完全没有怀疑金穗的话,竟是金穗说什么他信什么。
见金穗神色不减忧虑,王举儒反倒哈哈一笑:"莫愁眉苦脸的,我这把老骨头能在死前见到你,便是死也无憾,总算是圆了我多年的心愿,没让我孤苦伶仃一辈子!"
"外公!"金穗嗔责地唤了声,"不许说这种丧气话!"
"好,好,不说,都听你的。"王举儒眉宇间的褶子展平,慢慢敛起笑容,神色变得些微严肃,"穗娘儿放心,我虽老不中用,在朝中,尤其是鸿胪寺这块儿还有些人脉。活了这把岁数,有什么是看不开的,保住性命,留得青山在,不怕没柴烧,这个道理我是懂的。"
金穗点了点头,又和王举儒商量了些事,便回了自己马车上,写信给慕容王爷,请慕容王府帮忙周旋。
因为海盗的事关联到王举儒的生死,金穗特意让青凤分出一个小分队,专门负责这方面的消息。
又两日,慕容霆来信称,东瀛贡品全部被劫走,他正在查地方官员里的内鬼,参与劫掠的海盗牵头的是松尾家族,让金穗千万小心。
既然慕容霆慎重其事地交待,金穗不敢大意,严阵以待,在一处驿站住宿时果真发现食物投毒。她悄然处置了,也没有瞒着大家,让所有人提高警惕。
如此,到达伯京时,一路还算平顺。
金穗紧绷的心弦终于可以放松。
这时候海盗之事已经在伯京高层里传的沸沸扬扬,因为整个贡品又被抢,还是在自己的地盘被抢,慕容王府被责难,沈王府顺势介入调查。
这段日子慕容王府保持低调,因着前些日子慕容王府帮着皇帝打击摄政王党,皇帝有心包庇,慕容家低调归低调,日子还是一样过。
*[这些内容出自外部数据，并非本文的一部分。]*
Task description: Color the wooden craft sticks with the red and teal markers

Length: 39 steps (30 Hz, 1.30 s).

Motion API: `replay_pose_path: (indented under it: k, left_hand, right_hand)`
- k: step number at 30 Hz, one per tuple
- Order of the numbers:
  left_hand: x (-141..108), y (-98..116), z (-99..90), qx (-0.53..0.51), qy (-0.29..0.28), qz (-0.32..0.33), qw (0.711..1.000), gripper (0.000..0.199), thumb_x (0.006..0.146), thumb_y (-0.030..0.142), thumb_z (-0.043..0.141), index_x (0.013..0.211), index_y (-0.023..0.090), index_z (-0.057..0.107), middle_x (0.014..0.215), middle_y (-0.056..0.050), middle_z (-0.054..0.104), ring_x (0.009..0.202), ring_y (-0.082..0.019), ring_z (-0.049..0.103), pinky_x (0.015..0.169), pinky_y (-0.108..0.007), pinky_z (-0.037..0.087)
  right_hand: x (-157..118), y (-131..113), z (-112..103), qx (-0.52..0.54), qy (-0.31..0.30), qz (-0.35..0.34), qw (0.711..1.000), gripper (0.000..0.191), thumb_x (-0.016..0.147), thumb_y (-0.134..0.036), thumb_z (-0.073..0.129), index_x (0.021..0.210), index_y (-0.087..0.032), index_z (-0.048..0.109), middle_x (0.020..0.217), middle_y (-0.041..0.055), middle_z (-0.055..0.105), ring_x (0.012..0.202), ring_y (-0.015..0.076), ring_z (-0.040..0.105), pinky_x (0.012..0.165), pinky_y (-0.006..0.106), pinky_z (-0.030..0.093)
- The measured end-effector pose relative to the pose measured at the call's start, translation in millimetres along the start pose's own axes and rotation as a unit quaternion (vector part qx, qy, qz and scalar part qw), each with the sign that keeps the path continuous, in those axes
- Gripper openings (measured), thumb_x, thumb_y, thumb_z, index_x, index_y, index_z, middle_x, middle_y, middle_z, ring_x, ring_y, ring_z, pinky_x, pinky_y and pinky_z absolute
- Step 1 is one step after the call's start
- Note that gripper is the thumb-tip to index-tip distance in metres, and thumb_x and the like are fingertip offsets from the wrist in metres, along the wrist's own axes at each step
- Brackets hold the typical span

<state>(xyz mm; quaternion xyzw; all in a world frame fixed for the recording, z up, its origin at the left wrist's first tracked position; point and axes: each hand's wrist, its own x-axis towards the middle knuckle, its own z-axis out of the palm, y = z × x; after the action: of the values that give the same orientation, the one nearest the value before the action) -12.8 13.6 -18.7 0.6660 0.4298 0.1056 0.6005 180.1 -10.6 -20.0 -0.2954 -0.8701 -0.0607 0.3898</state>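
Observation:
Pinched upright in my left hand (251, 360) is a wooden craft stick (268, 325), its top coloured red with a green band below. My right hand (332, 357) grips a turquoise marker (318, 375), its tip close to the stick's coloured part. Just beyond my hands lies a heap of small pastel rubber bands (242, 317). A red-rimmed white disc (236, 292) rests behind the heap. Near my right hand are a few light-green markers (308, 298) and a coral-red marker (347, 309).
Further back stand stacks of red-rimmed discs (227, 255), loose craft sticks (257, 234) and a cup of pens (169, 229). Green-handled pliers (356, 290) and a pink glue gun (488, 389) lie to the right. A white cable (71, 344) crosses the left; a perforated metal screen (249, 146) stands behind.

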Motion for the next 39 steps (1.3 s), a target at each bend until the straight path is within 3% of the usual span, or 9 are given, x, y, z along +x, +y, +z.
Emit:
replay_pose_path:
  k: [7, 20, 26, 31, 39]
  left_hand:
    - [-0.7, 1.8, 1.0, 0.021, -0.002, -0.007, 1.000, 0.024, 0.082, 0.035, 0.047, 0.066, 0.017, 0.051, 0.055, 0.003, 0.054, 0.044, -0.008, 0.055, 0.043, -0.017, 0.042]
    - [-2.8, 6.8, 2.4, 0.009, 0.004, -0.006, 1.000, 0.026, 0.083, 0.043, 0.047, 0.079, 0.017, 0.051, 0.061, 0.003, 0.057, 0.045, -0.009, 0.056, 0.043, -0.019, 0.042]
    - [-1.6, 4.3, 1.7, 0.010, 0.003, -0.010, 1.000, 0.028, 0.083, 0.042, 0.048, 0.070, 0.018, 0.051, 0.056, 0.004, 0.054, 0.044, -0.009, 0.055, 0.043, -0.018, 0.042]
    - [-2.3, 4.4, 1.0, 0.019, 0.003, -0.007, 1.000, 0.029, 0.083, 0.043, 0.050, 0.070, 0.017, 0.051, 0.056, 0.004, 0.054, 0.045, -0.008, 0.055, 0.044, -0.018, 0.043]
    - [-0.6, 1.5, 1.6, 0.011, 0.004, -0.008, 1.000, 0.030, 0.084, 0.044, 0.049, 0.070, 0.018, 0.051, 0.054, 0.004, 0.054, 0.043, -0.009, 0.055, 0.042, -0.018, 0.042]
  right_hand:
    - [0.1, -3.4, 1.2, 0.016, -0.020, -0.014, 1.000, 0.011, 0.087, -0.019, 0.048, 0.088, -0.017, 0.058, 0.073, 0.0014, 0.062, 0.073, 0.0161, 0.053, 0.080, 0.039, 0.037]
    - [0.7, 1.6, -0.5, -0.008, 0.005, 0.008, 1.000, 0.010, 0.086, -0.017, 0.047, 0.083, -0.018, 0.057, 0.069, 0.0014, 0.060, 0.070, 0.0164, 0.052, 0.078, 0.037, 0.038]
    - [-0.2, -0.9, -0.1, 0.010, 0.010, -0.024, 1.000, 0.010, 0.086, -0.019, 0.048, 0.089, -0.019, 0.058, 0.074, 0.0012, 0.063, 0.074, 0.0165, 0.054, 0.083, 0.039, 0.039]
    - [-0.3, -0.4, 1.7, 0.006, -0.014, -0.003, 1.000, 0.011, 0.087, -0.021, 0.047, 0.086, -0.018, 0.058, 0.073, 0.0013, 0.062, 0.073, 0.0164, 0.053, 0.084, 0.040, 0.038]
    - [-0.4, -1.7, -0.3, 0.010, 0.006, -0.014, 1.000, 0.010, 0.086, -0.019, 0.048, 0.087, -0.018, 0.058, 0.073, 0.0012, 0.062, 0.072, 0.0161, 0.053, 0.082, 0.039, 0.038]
没有热情迎接,甚至没有百姓关注王举儒回朝这件事,王举儒直接进宫,而金穗则去了慕容王府。
慕容王妃办了洗尘宴,饭桌上聊起:"洪姑娘正在说亲,瞧着洪夫人的意思对毫州第一富贵之家吴家颇为中意。"
不两日,将近小年,果然听说毫州吴家送年礼到洪家。
金穗一面和慕容王妃以及姚大太太聊各家八卦,一面打听宫里宫外的消息。
姚大太太见识了金穗的倔强和叛逆,偏偏姚老太太和慕容王府都偏袒她,她心里着恼也没法子,只得哄着金穗。
姚大太太道:"太后让长雍媳妇进宫请安,我以染恙的借口推辞了。长雍媳妇,这几日你不要出门,我瞧着太后遇着大事了,说话的口气都不好呢。"
金穗挑眉,宫里能有什么大事?稍后递了话进宫,杨公公冒险试探,宫里发生了两件大事,一则,皇贵妃被软禁,二则,傅柳梢被劫走了!
她被劫走的日子很巧,就是海盗的消息传到伯京的前两日,那时候皇帝应该已经接到密旨,正是焦头烂额的时候,顾不上傅柳梢那边。
两件事若联系在一起,便是叶皇贵妃救走怀孕的傅柳梢,而被软禁。
金穗手一颤,摄政王是否开始怀疑嵇延兴被杀了呢?
宫里只有个杨公公还是不够,不过其他地方的力量她不敢冒然动用。
正在此时,云贵那边也传来消息,抢劫粮食的那群匪寇被转移走了,顺着蛛丝马迹查下去,是燕州太守的兵。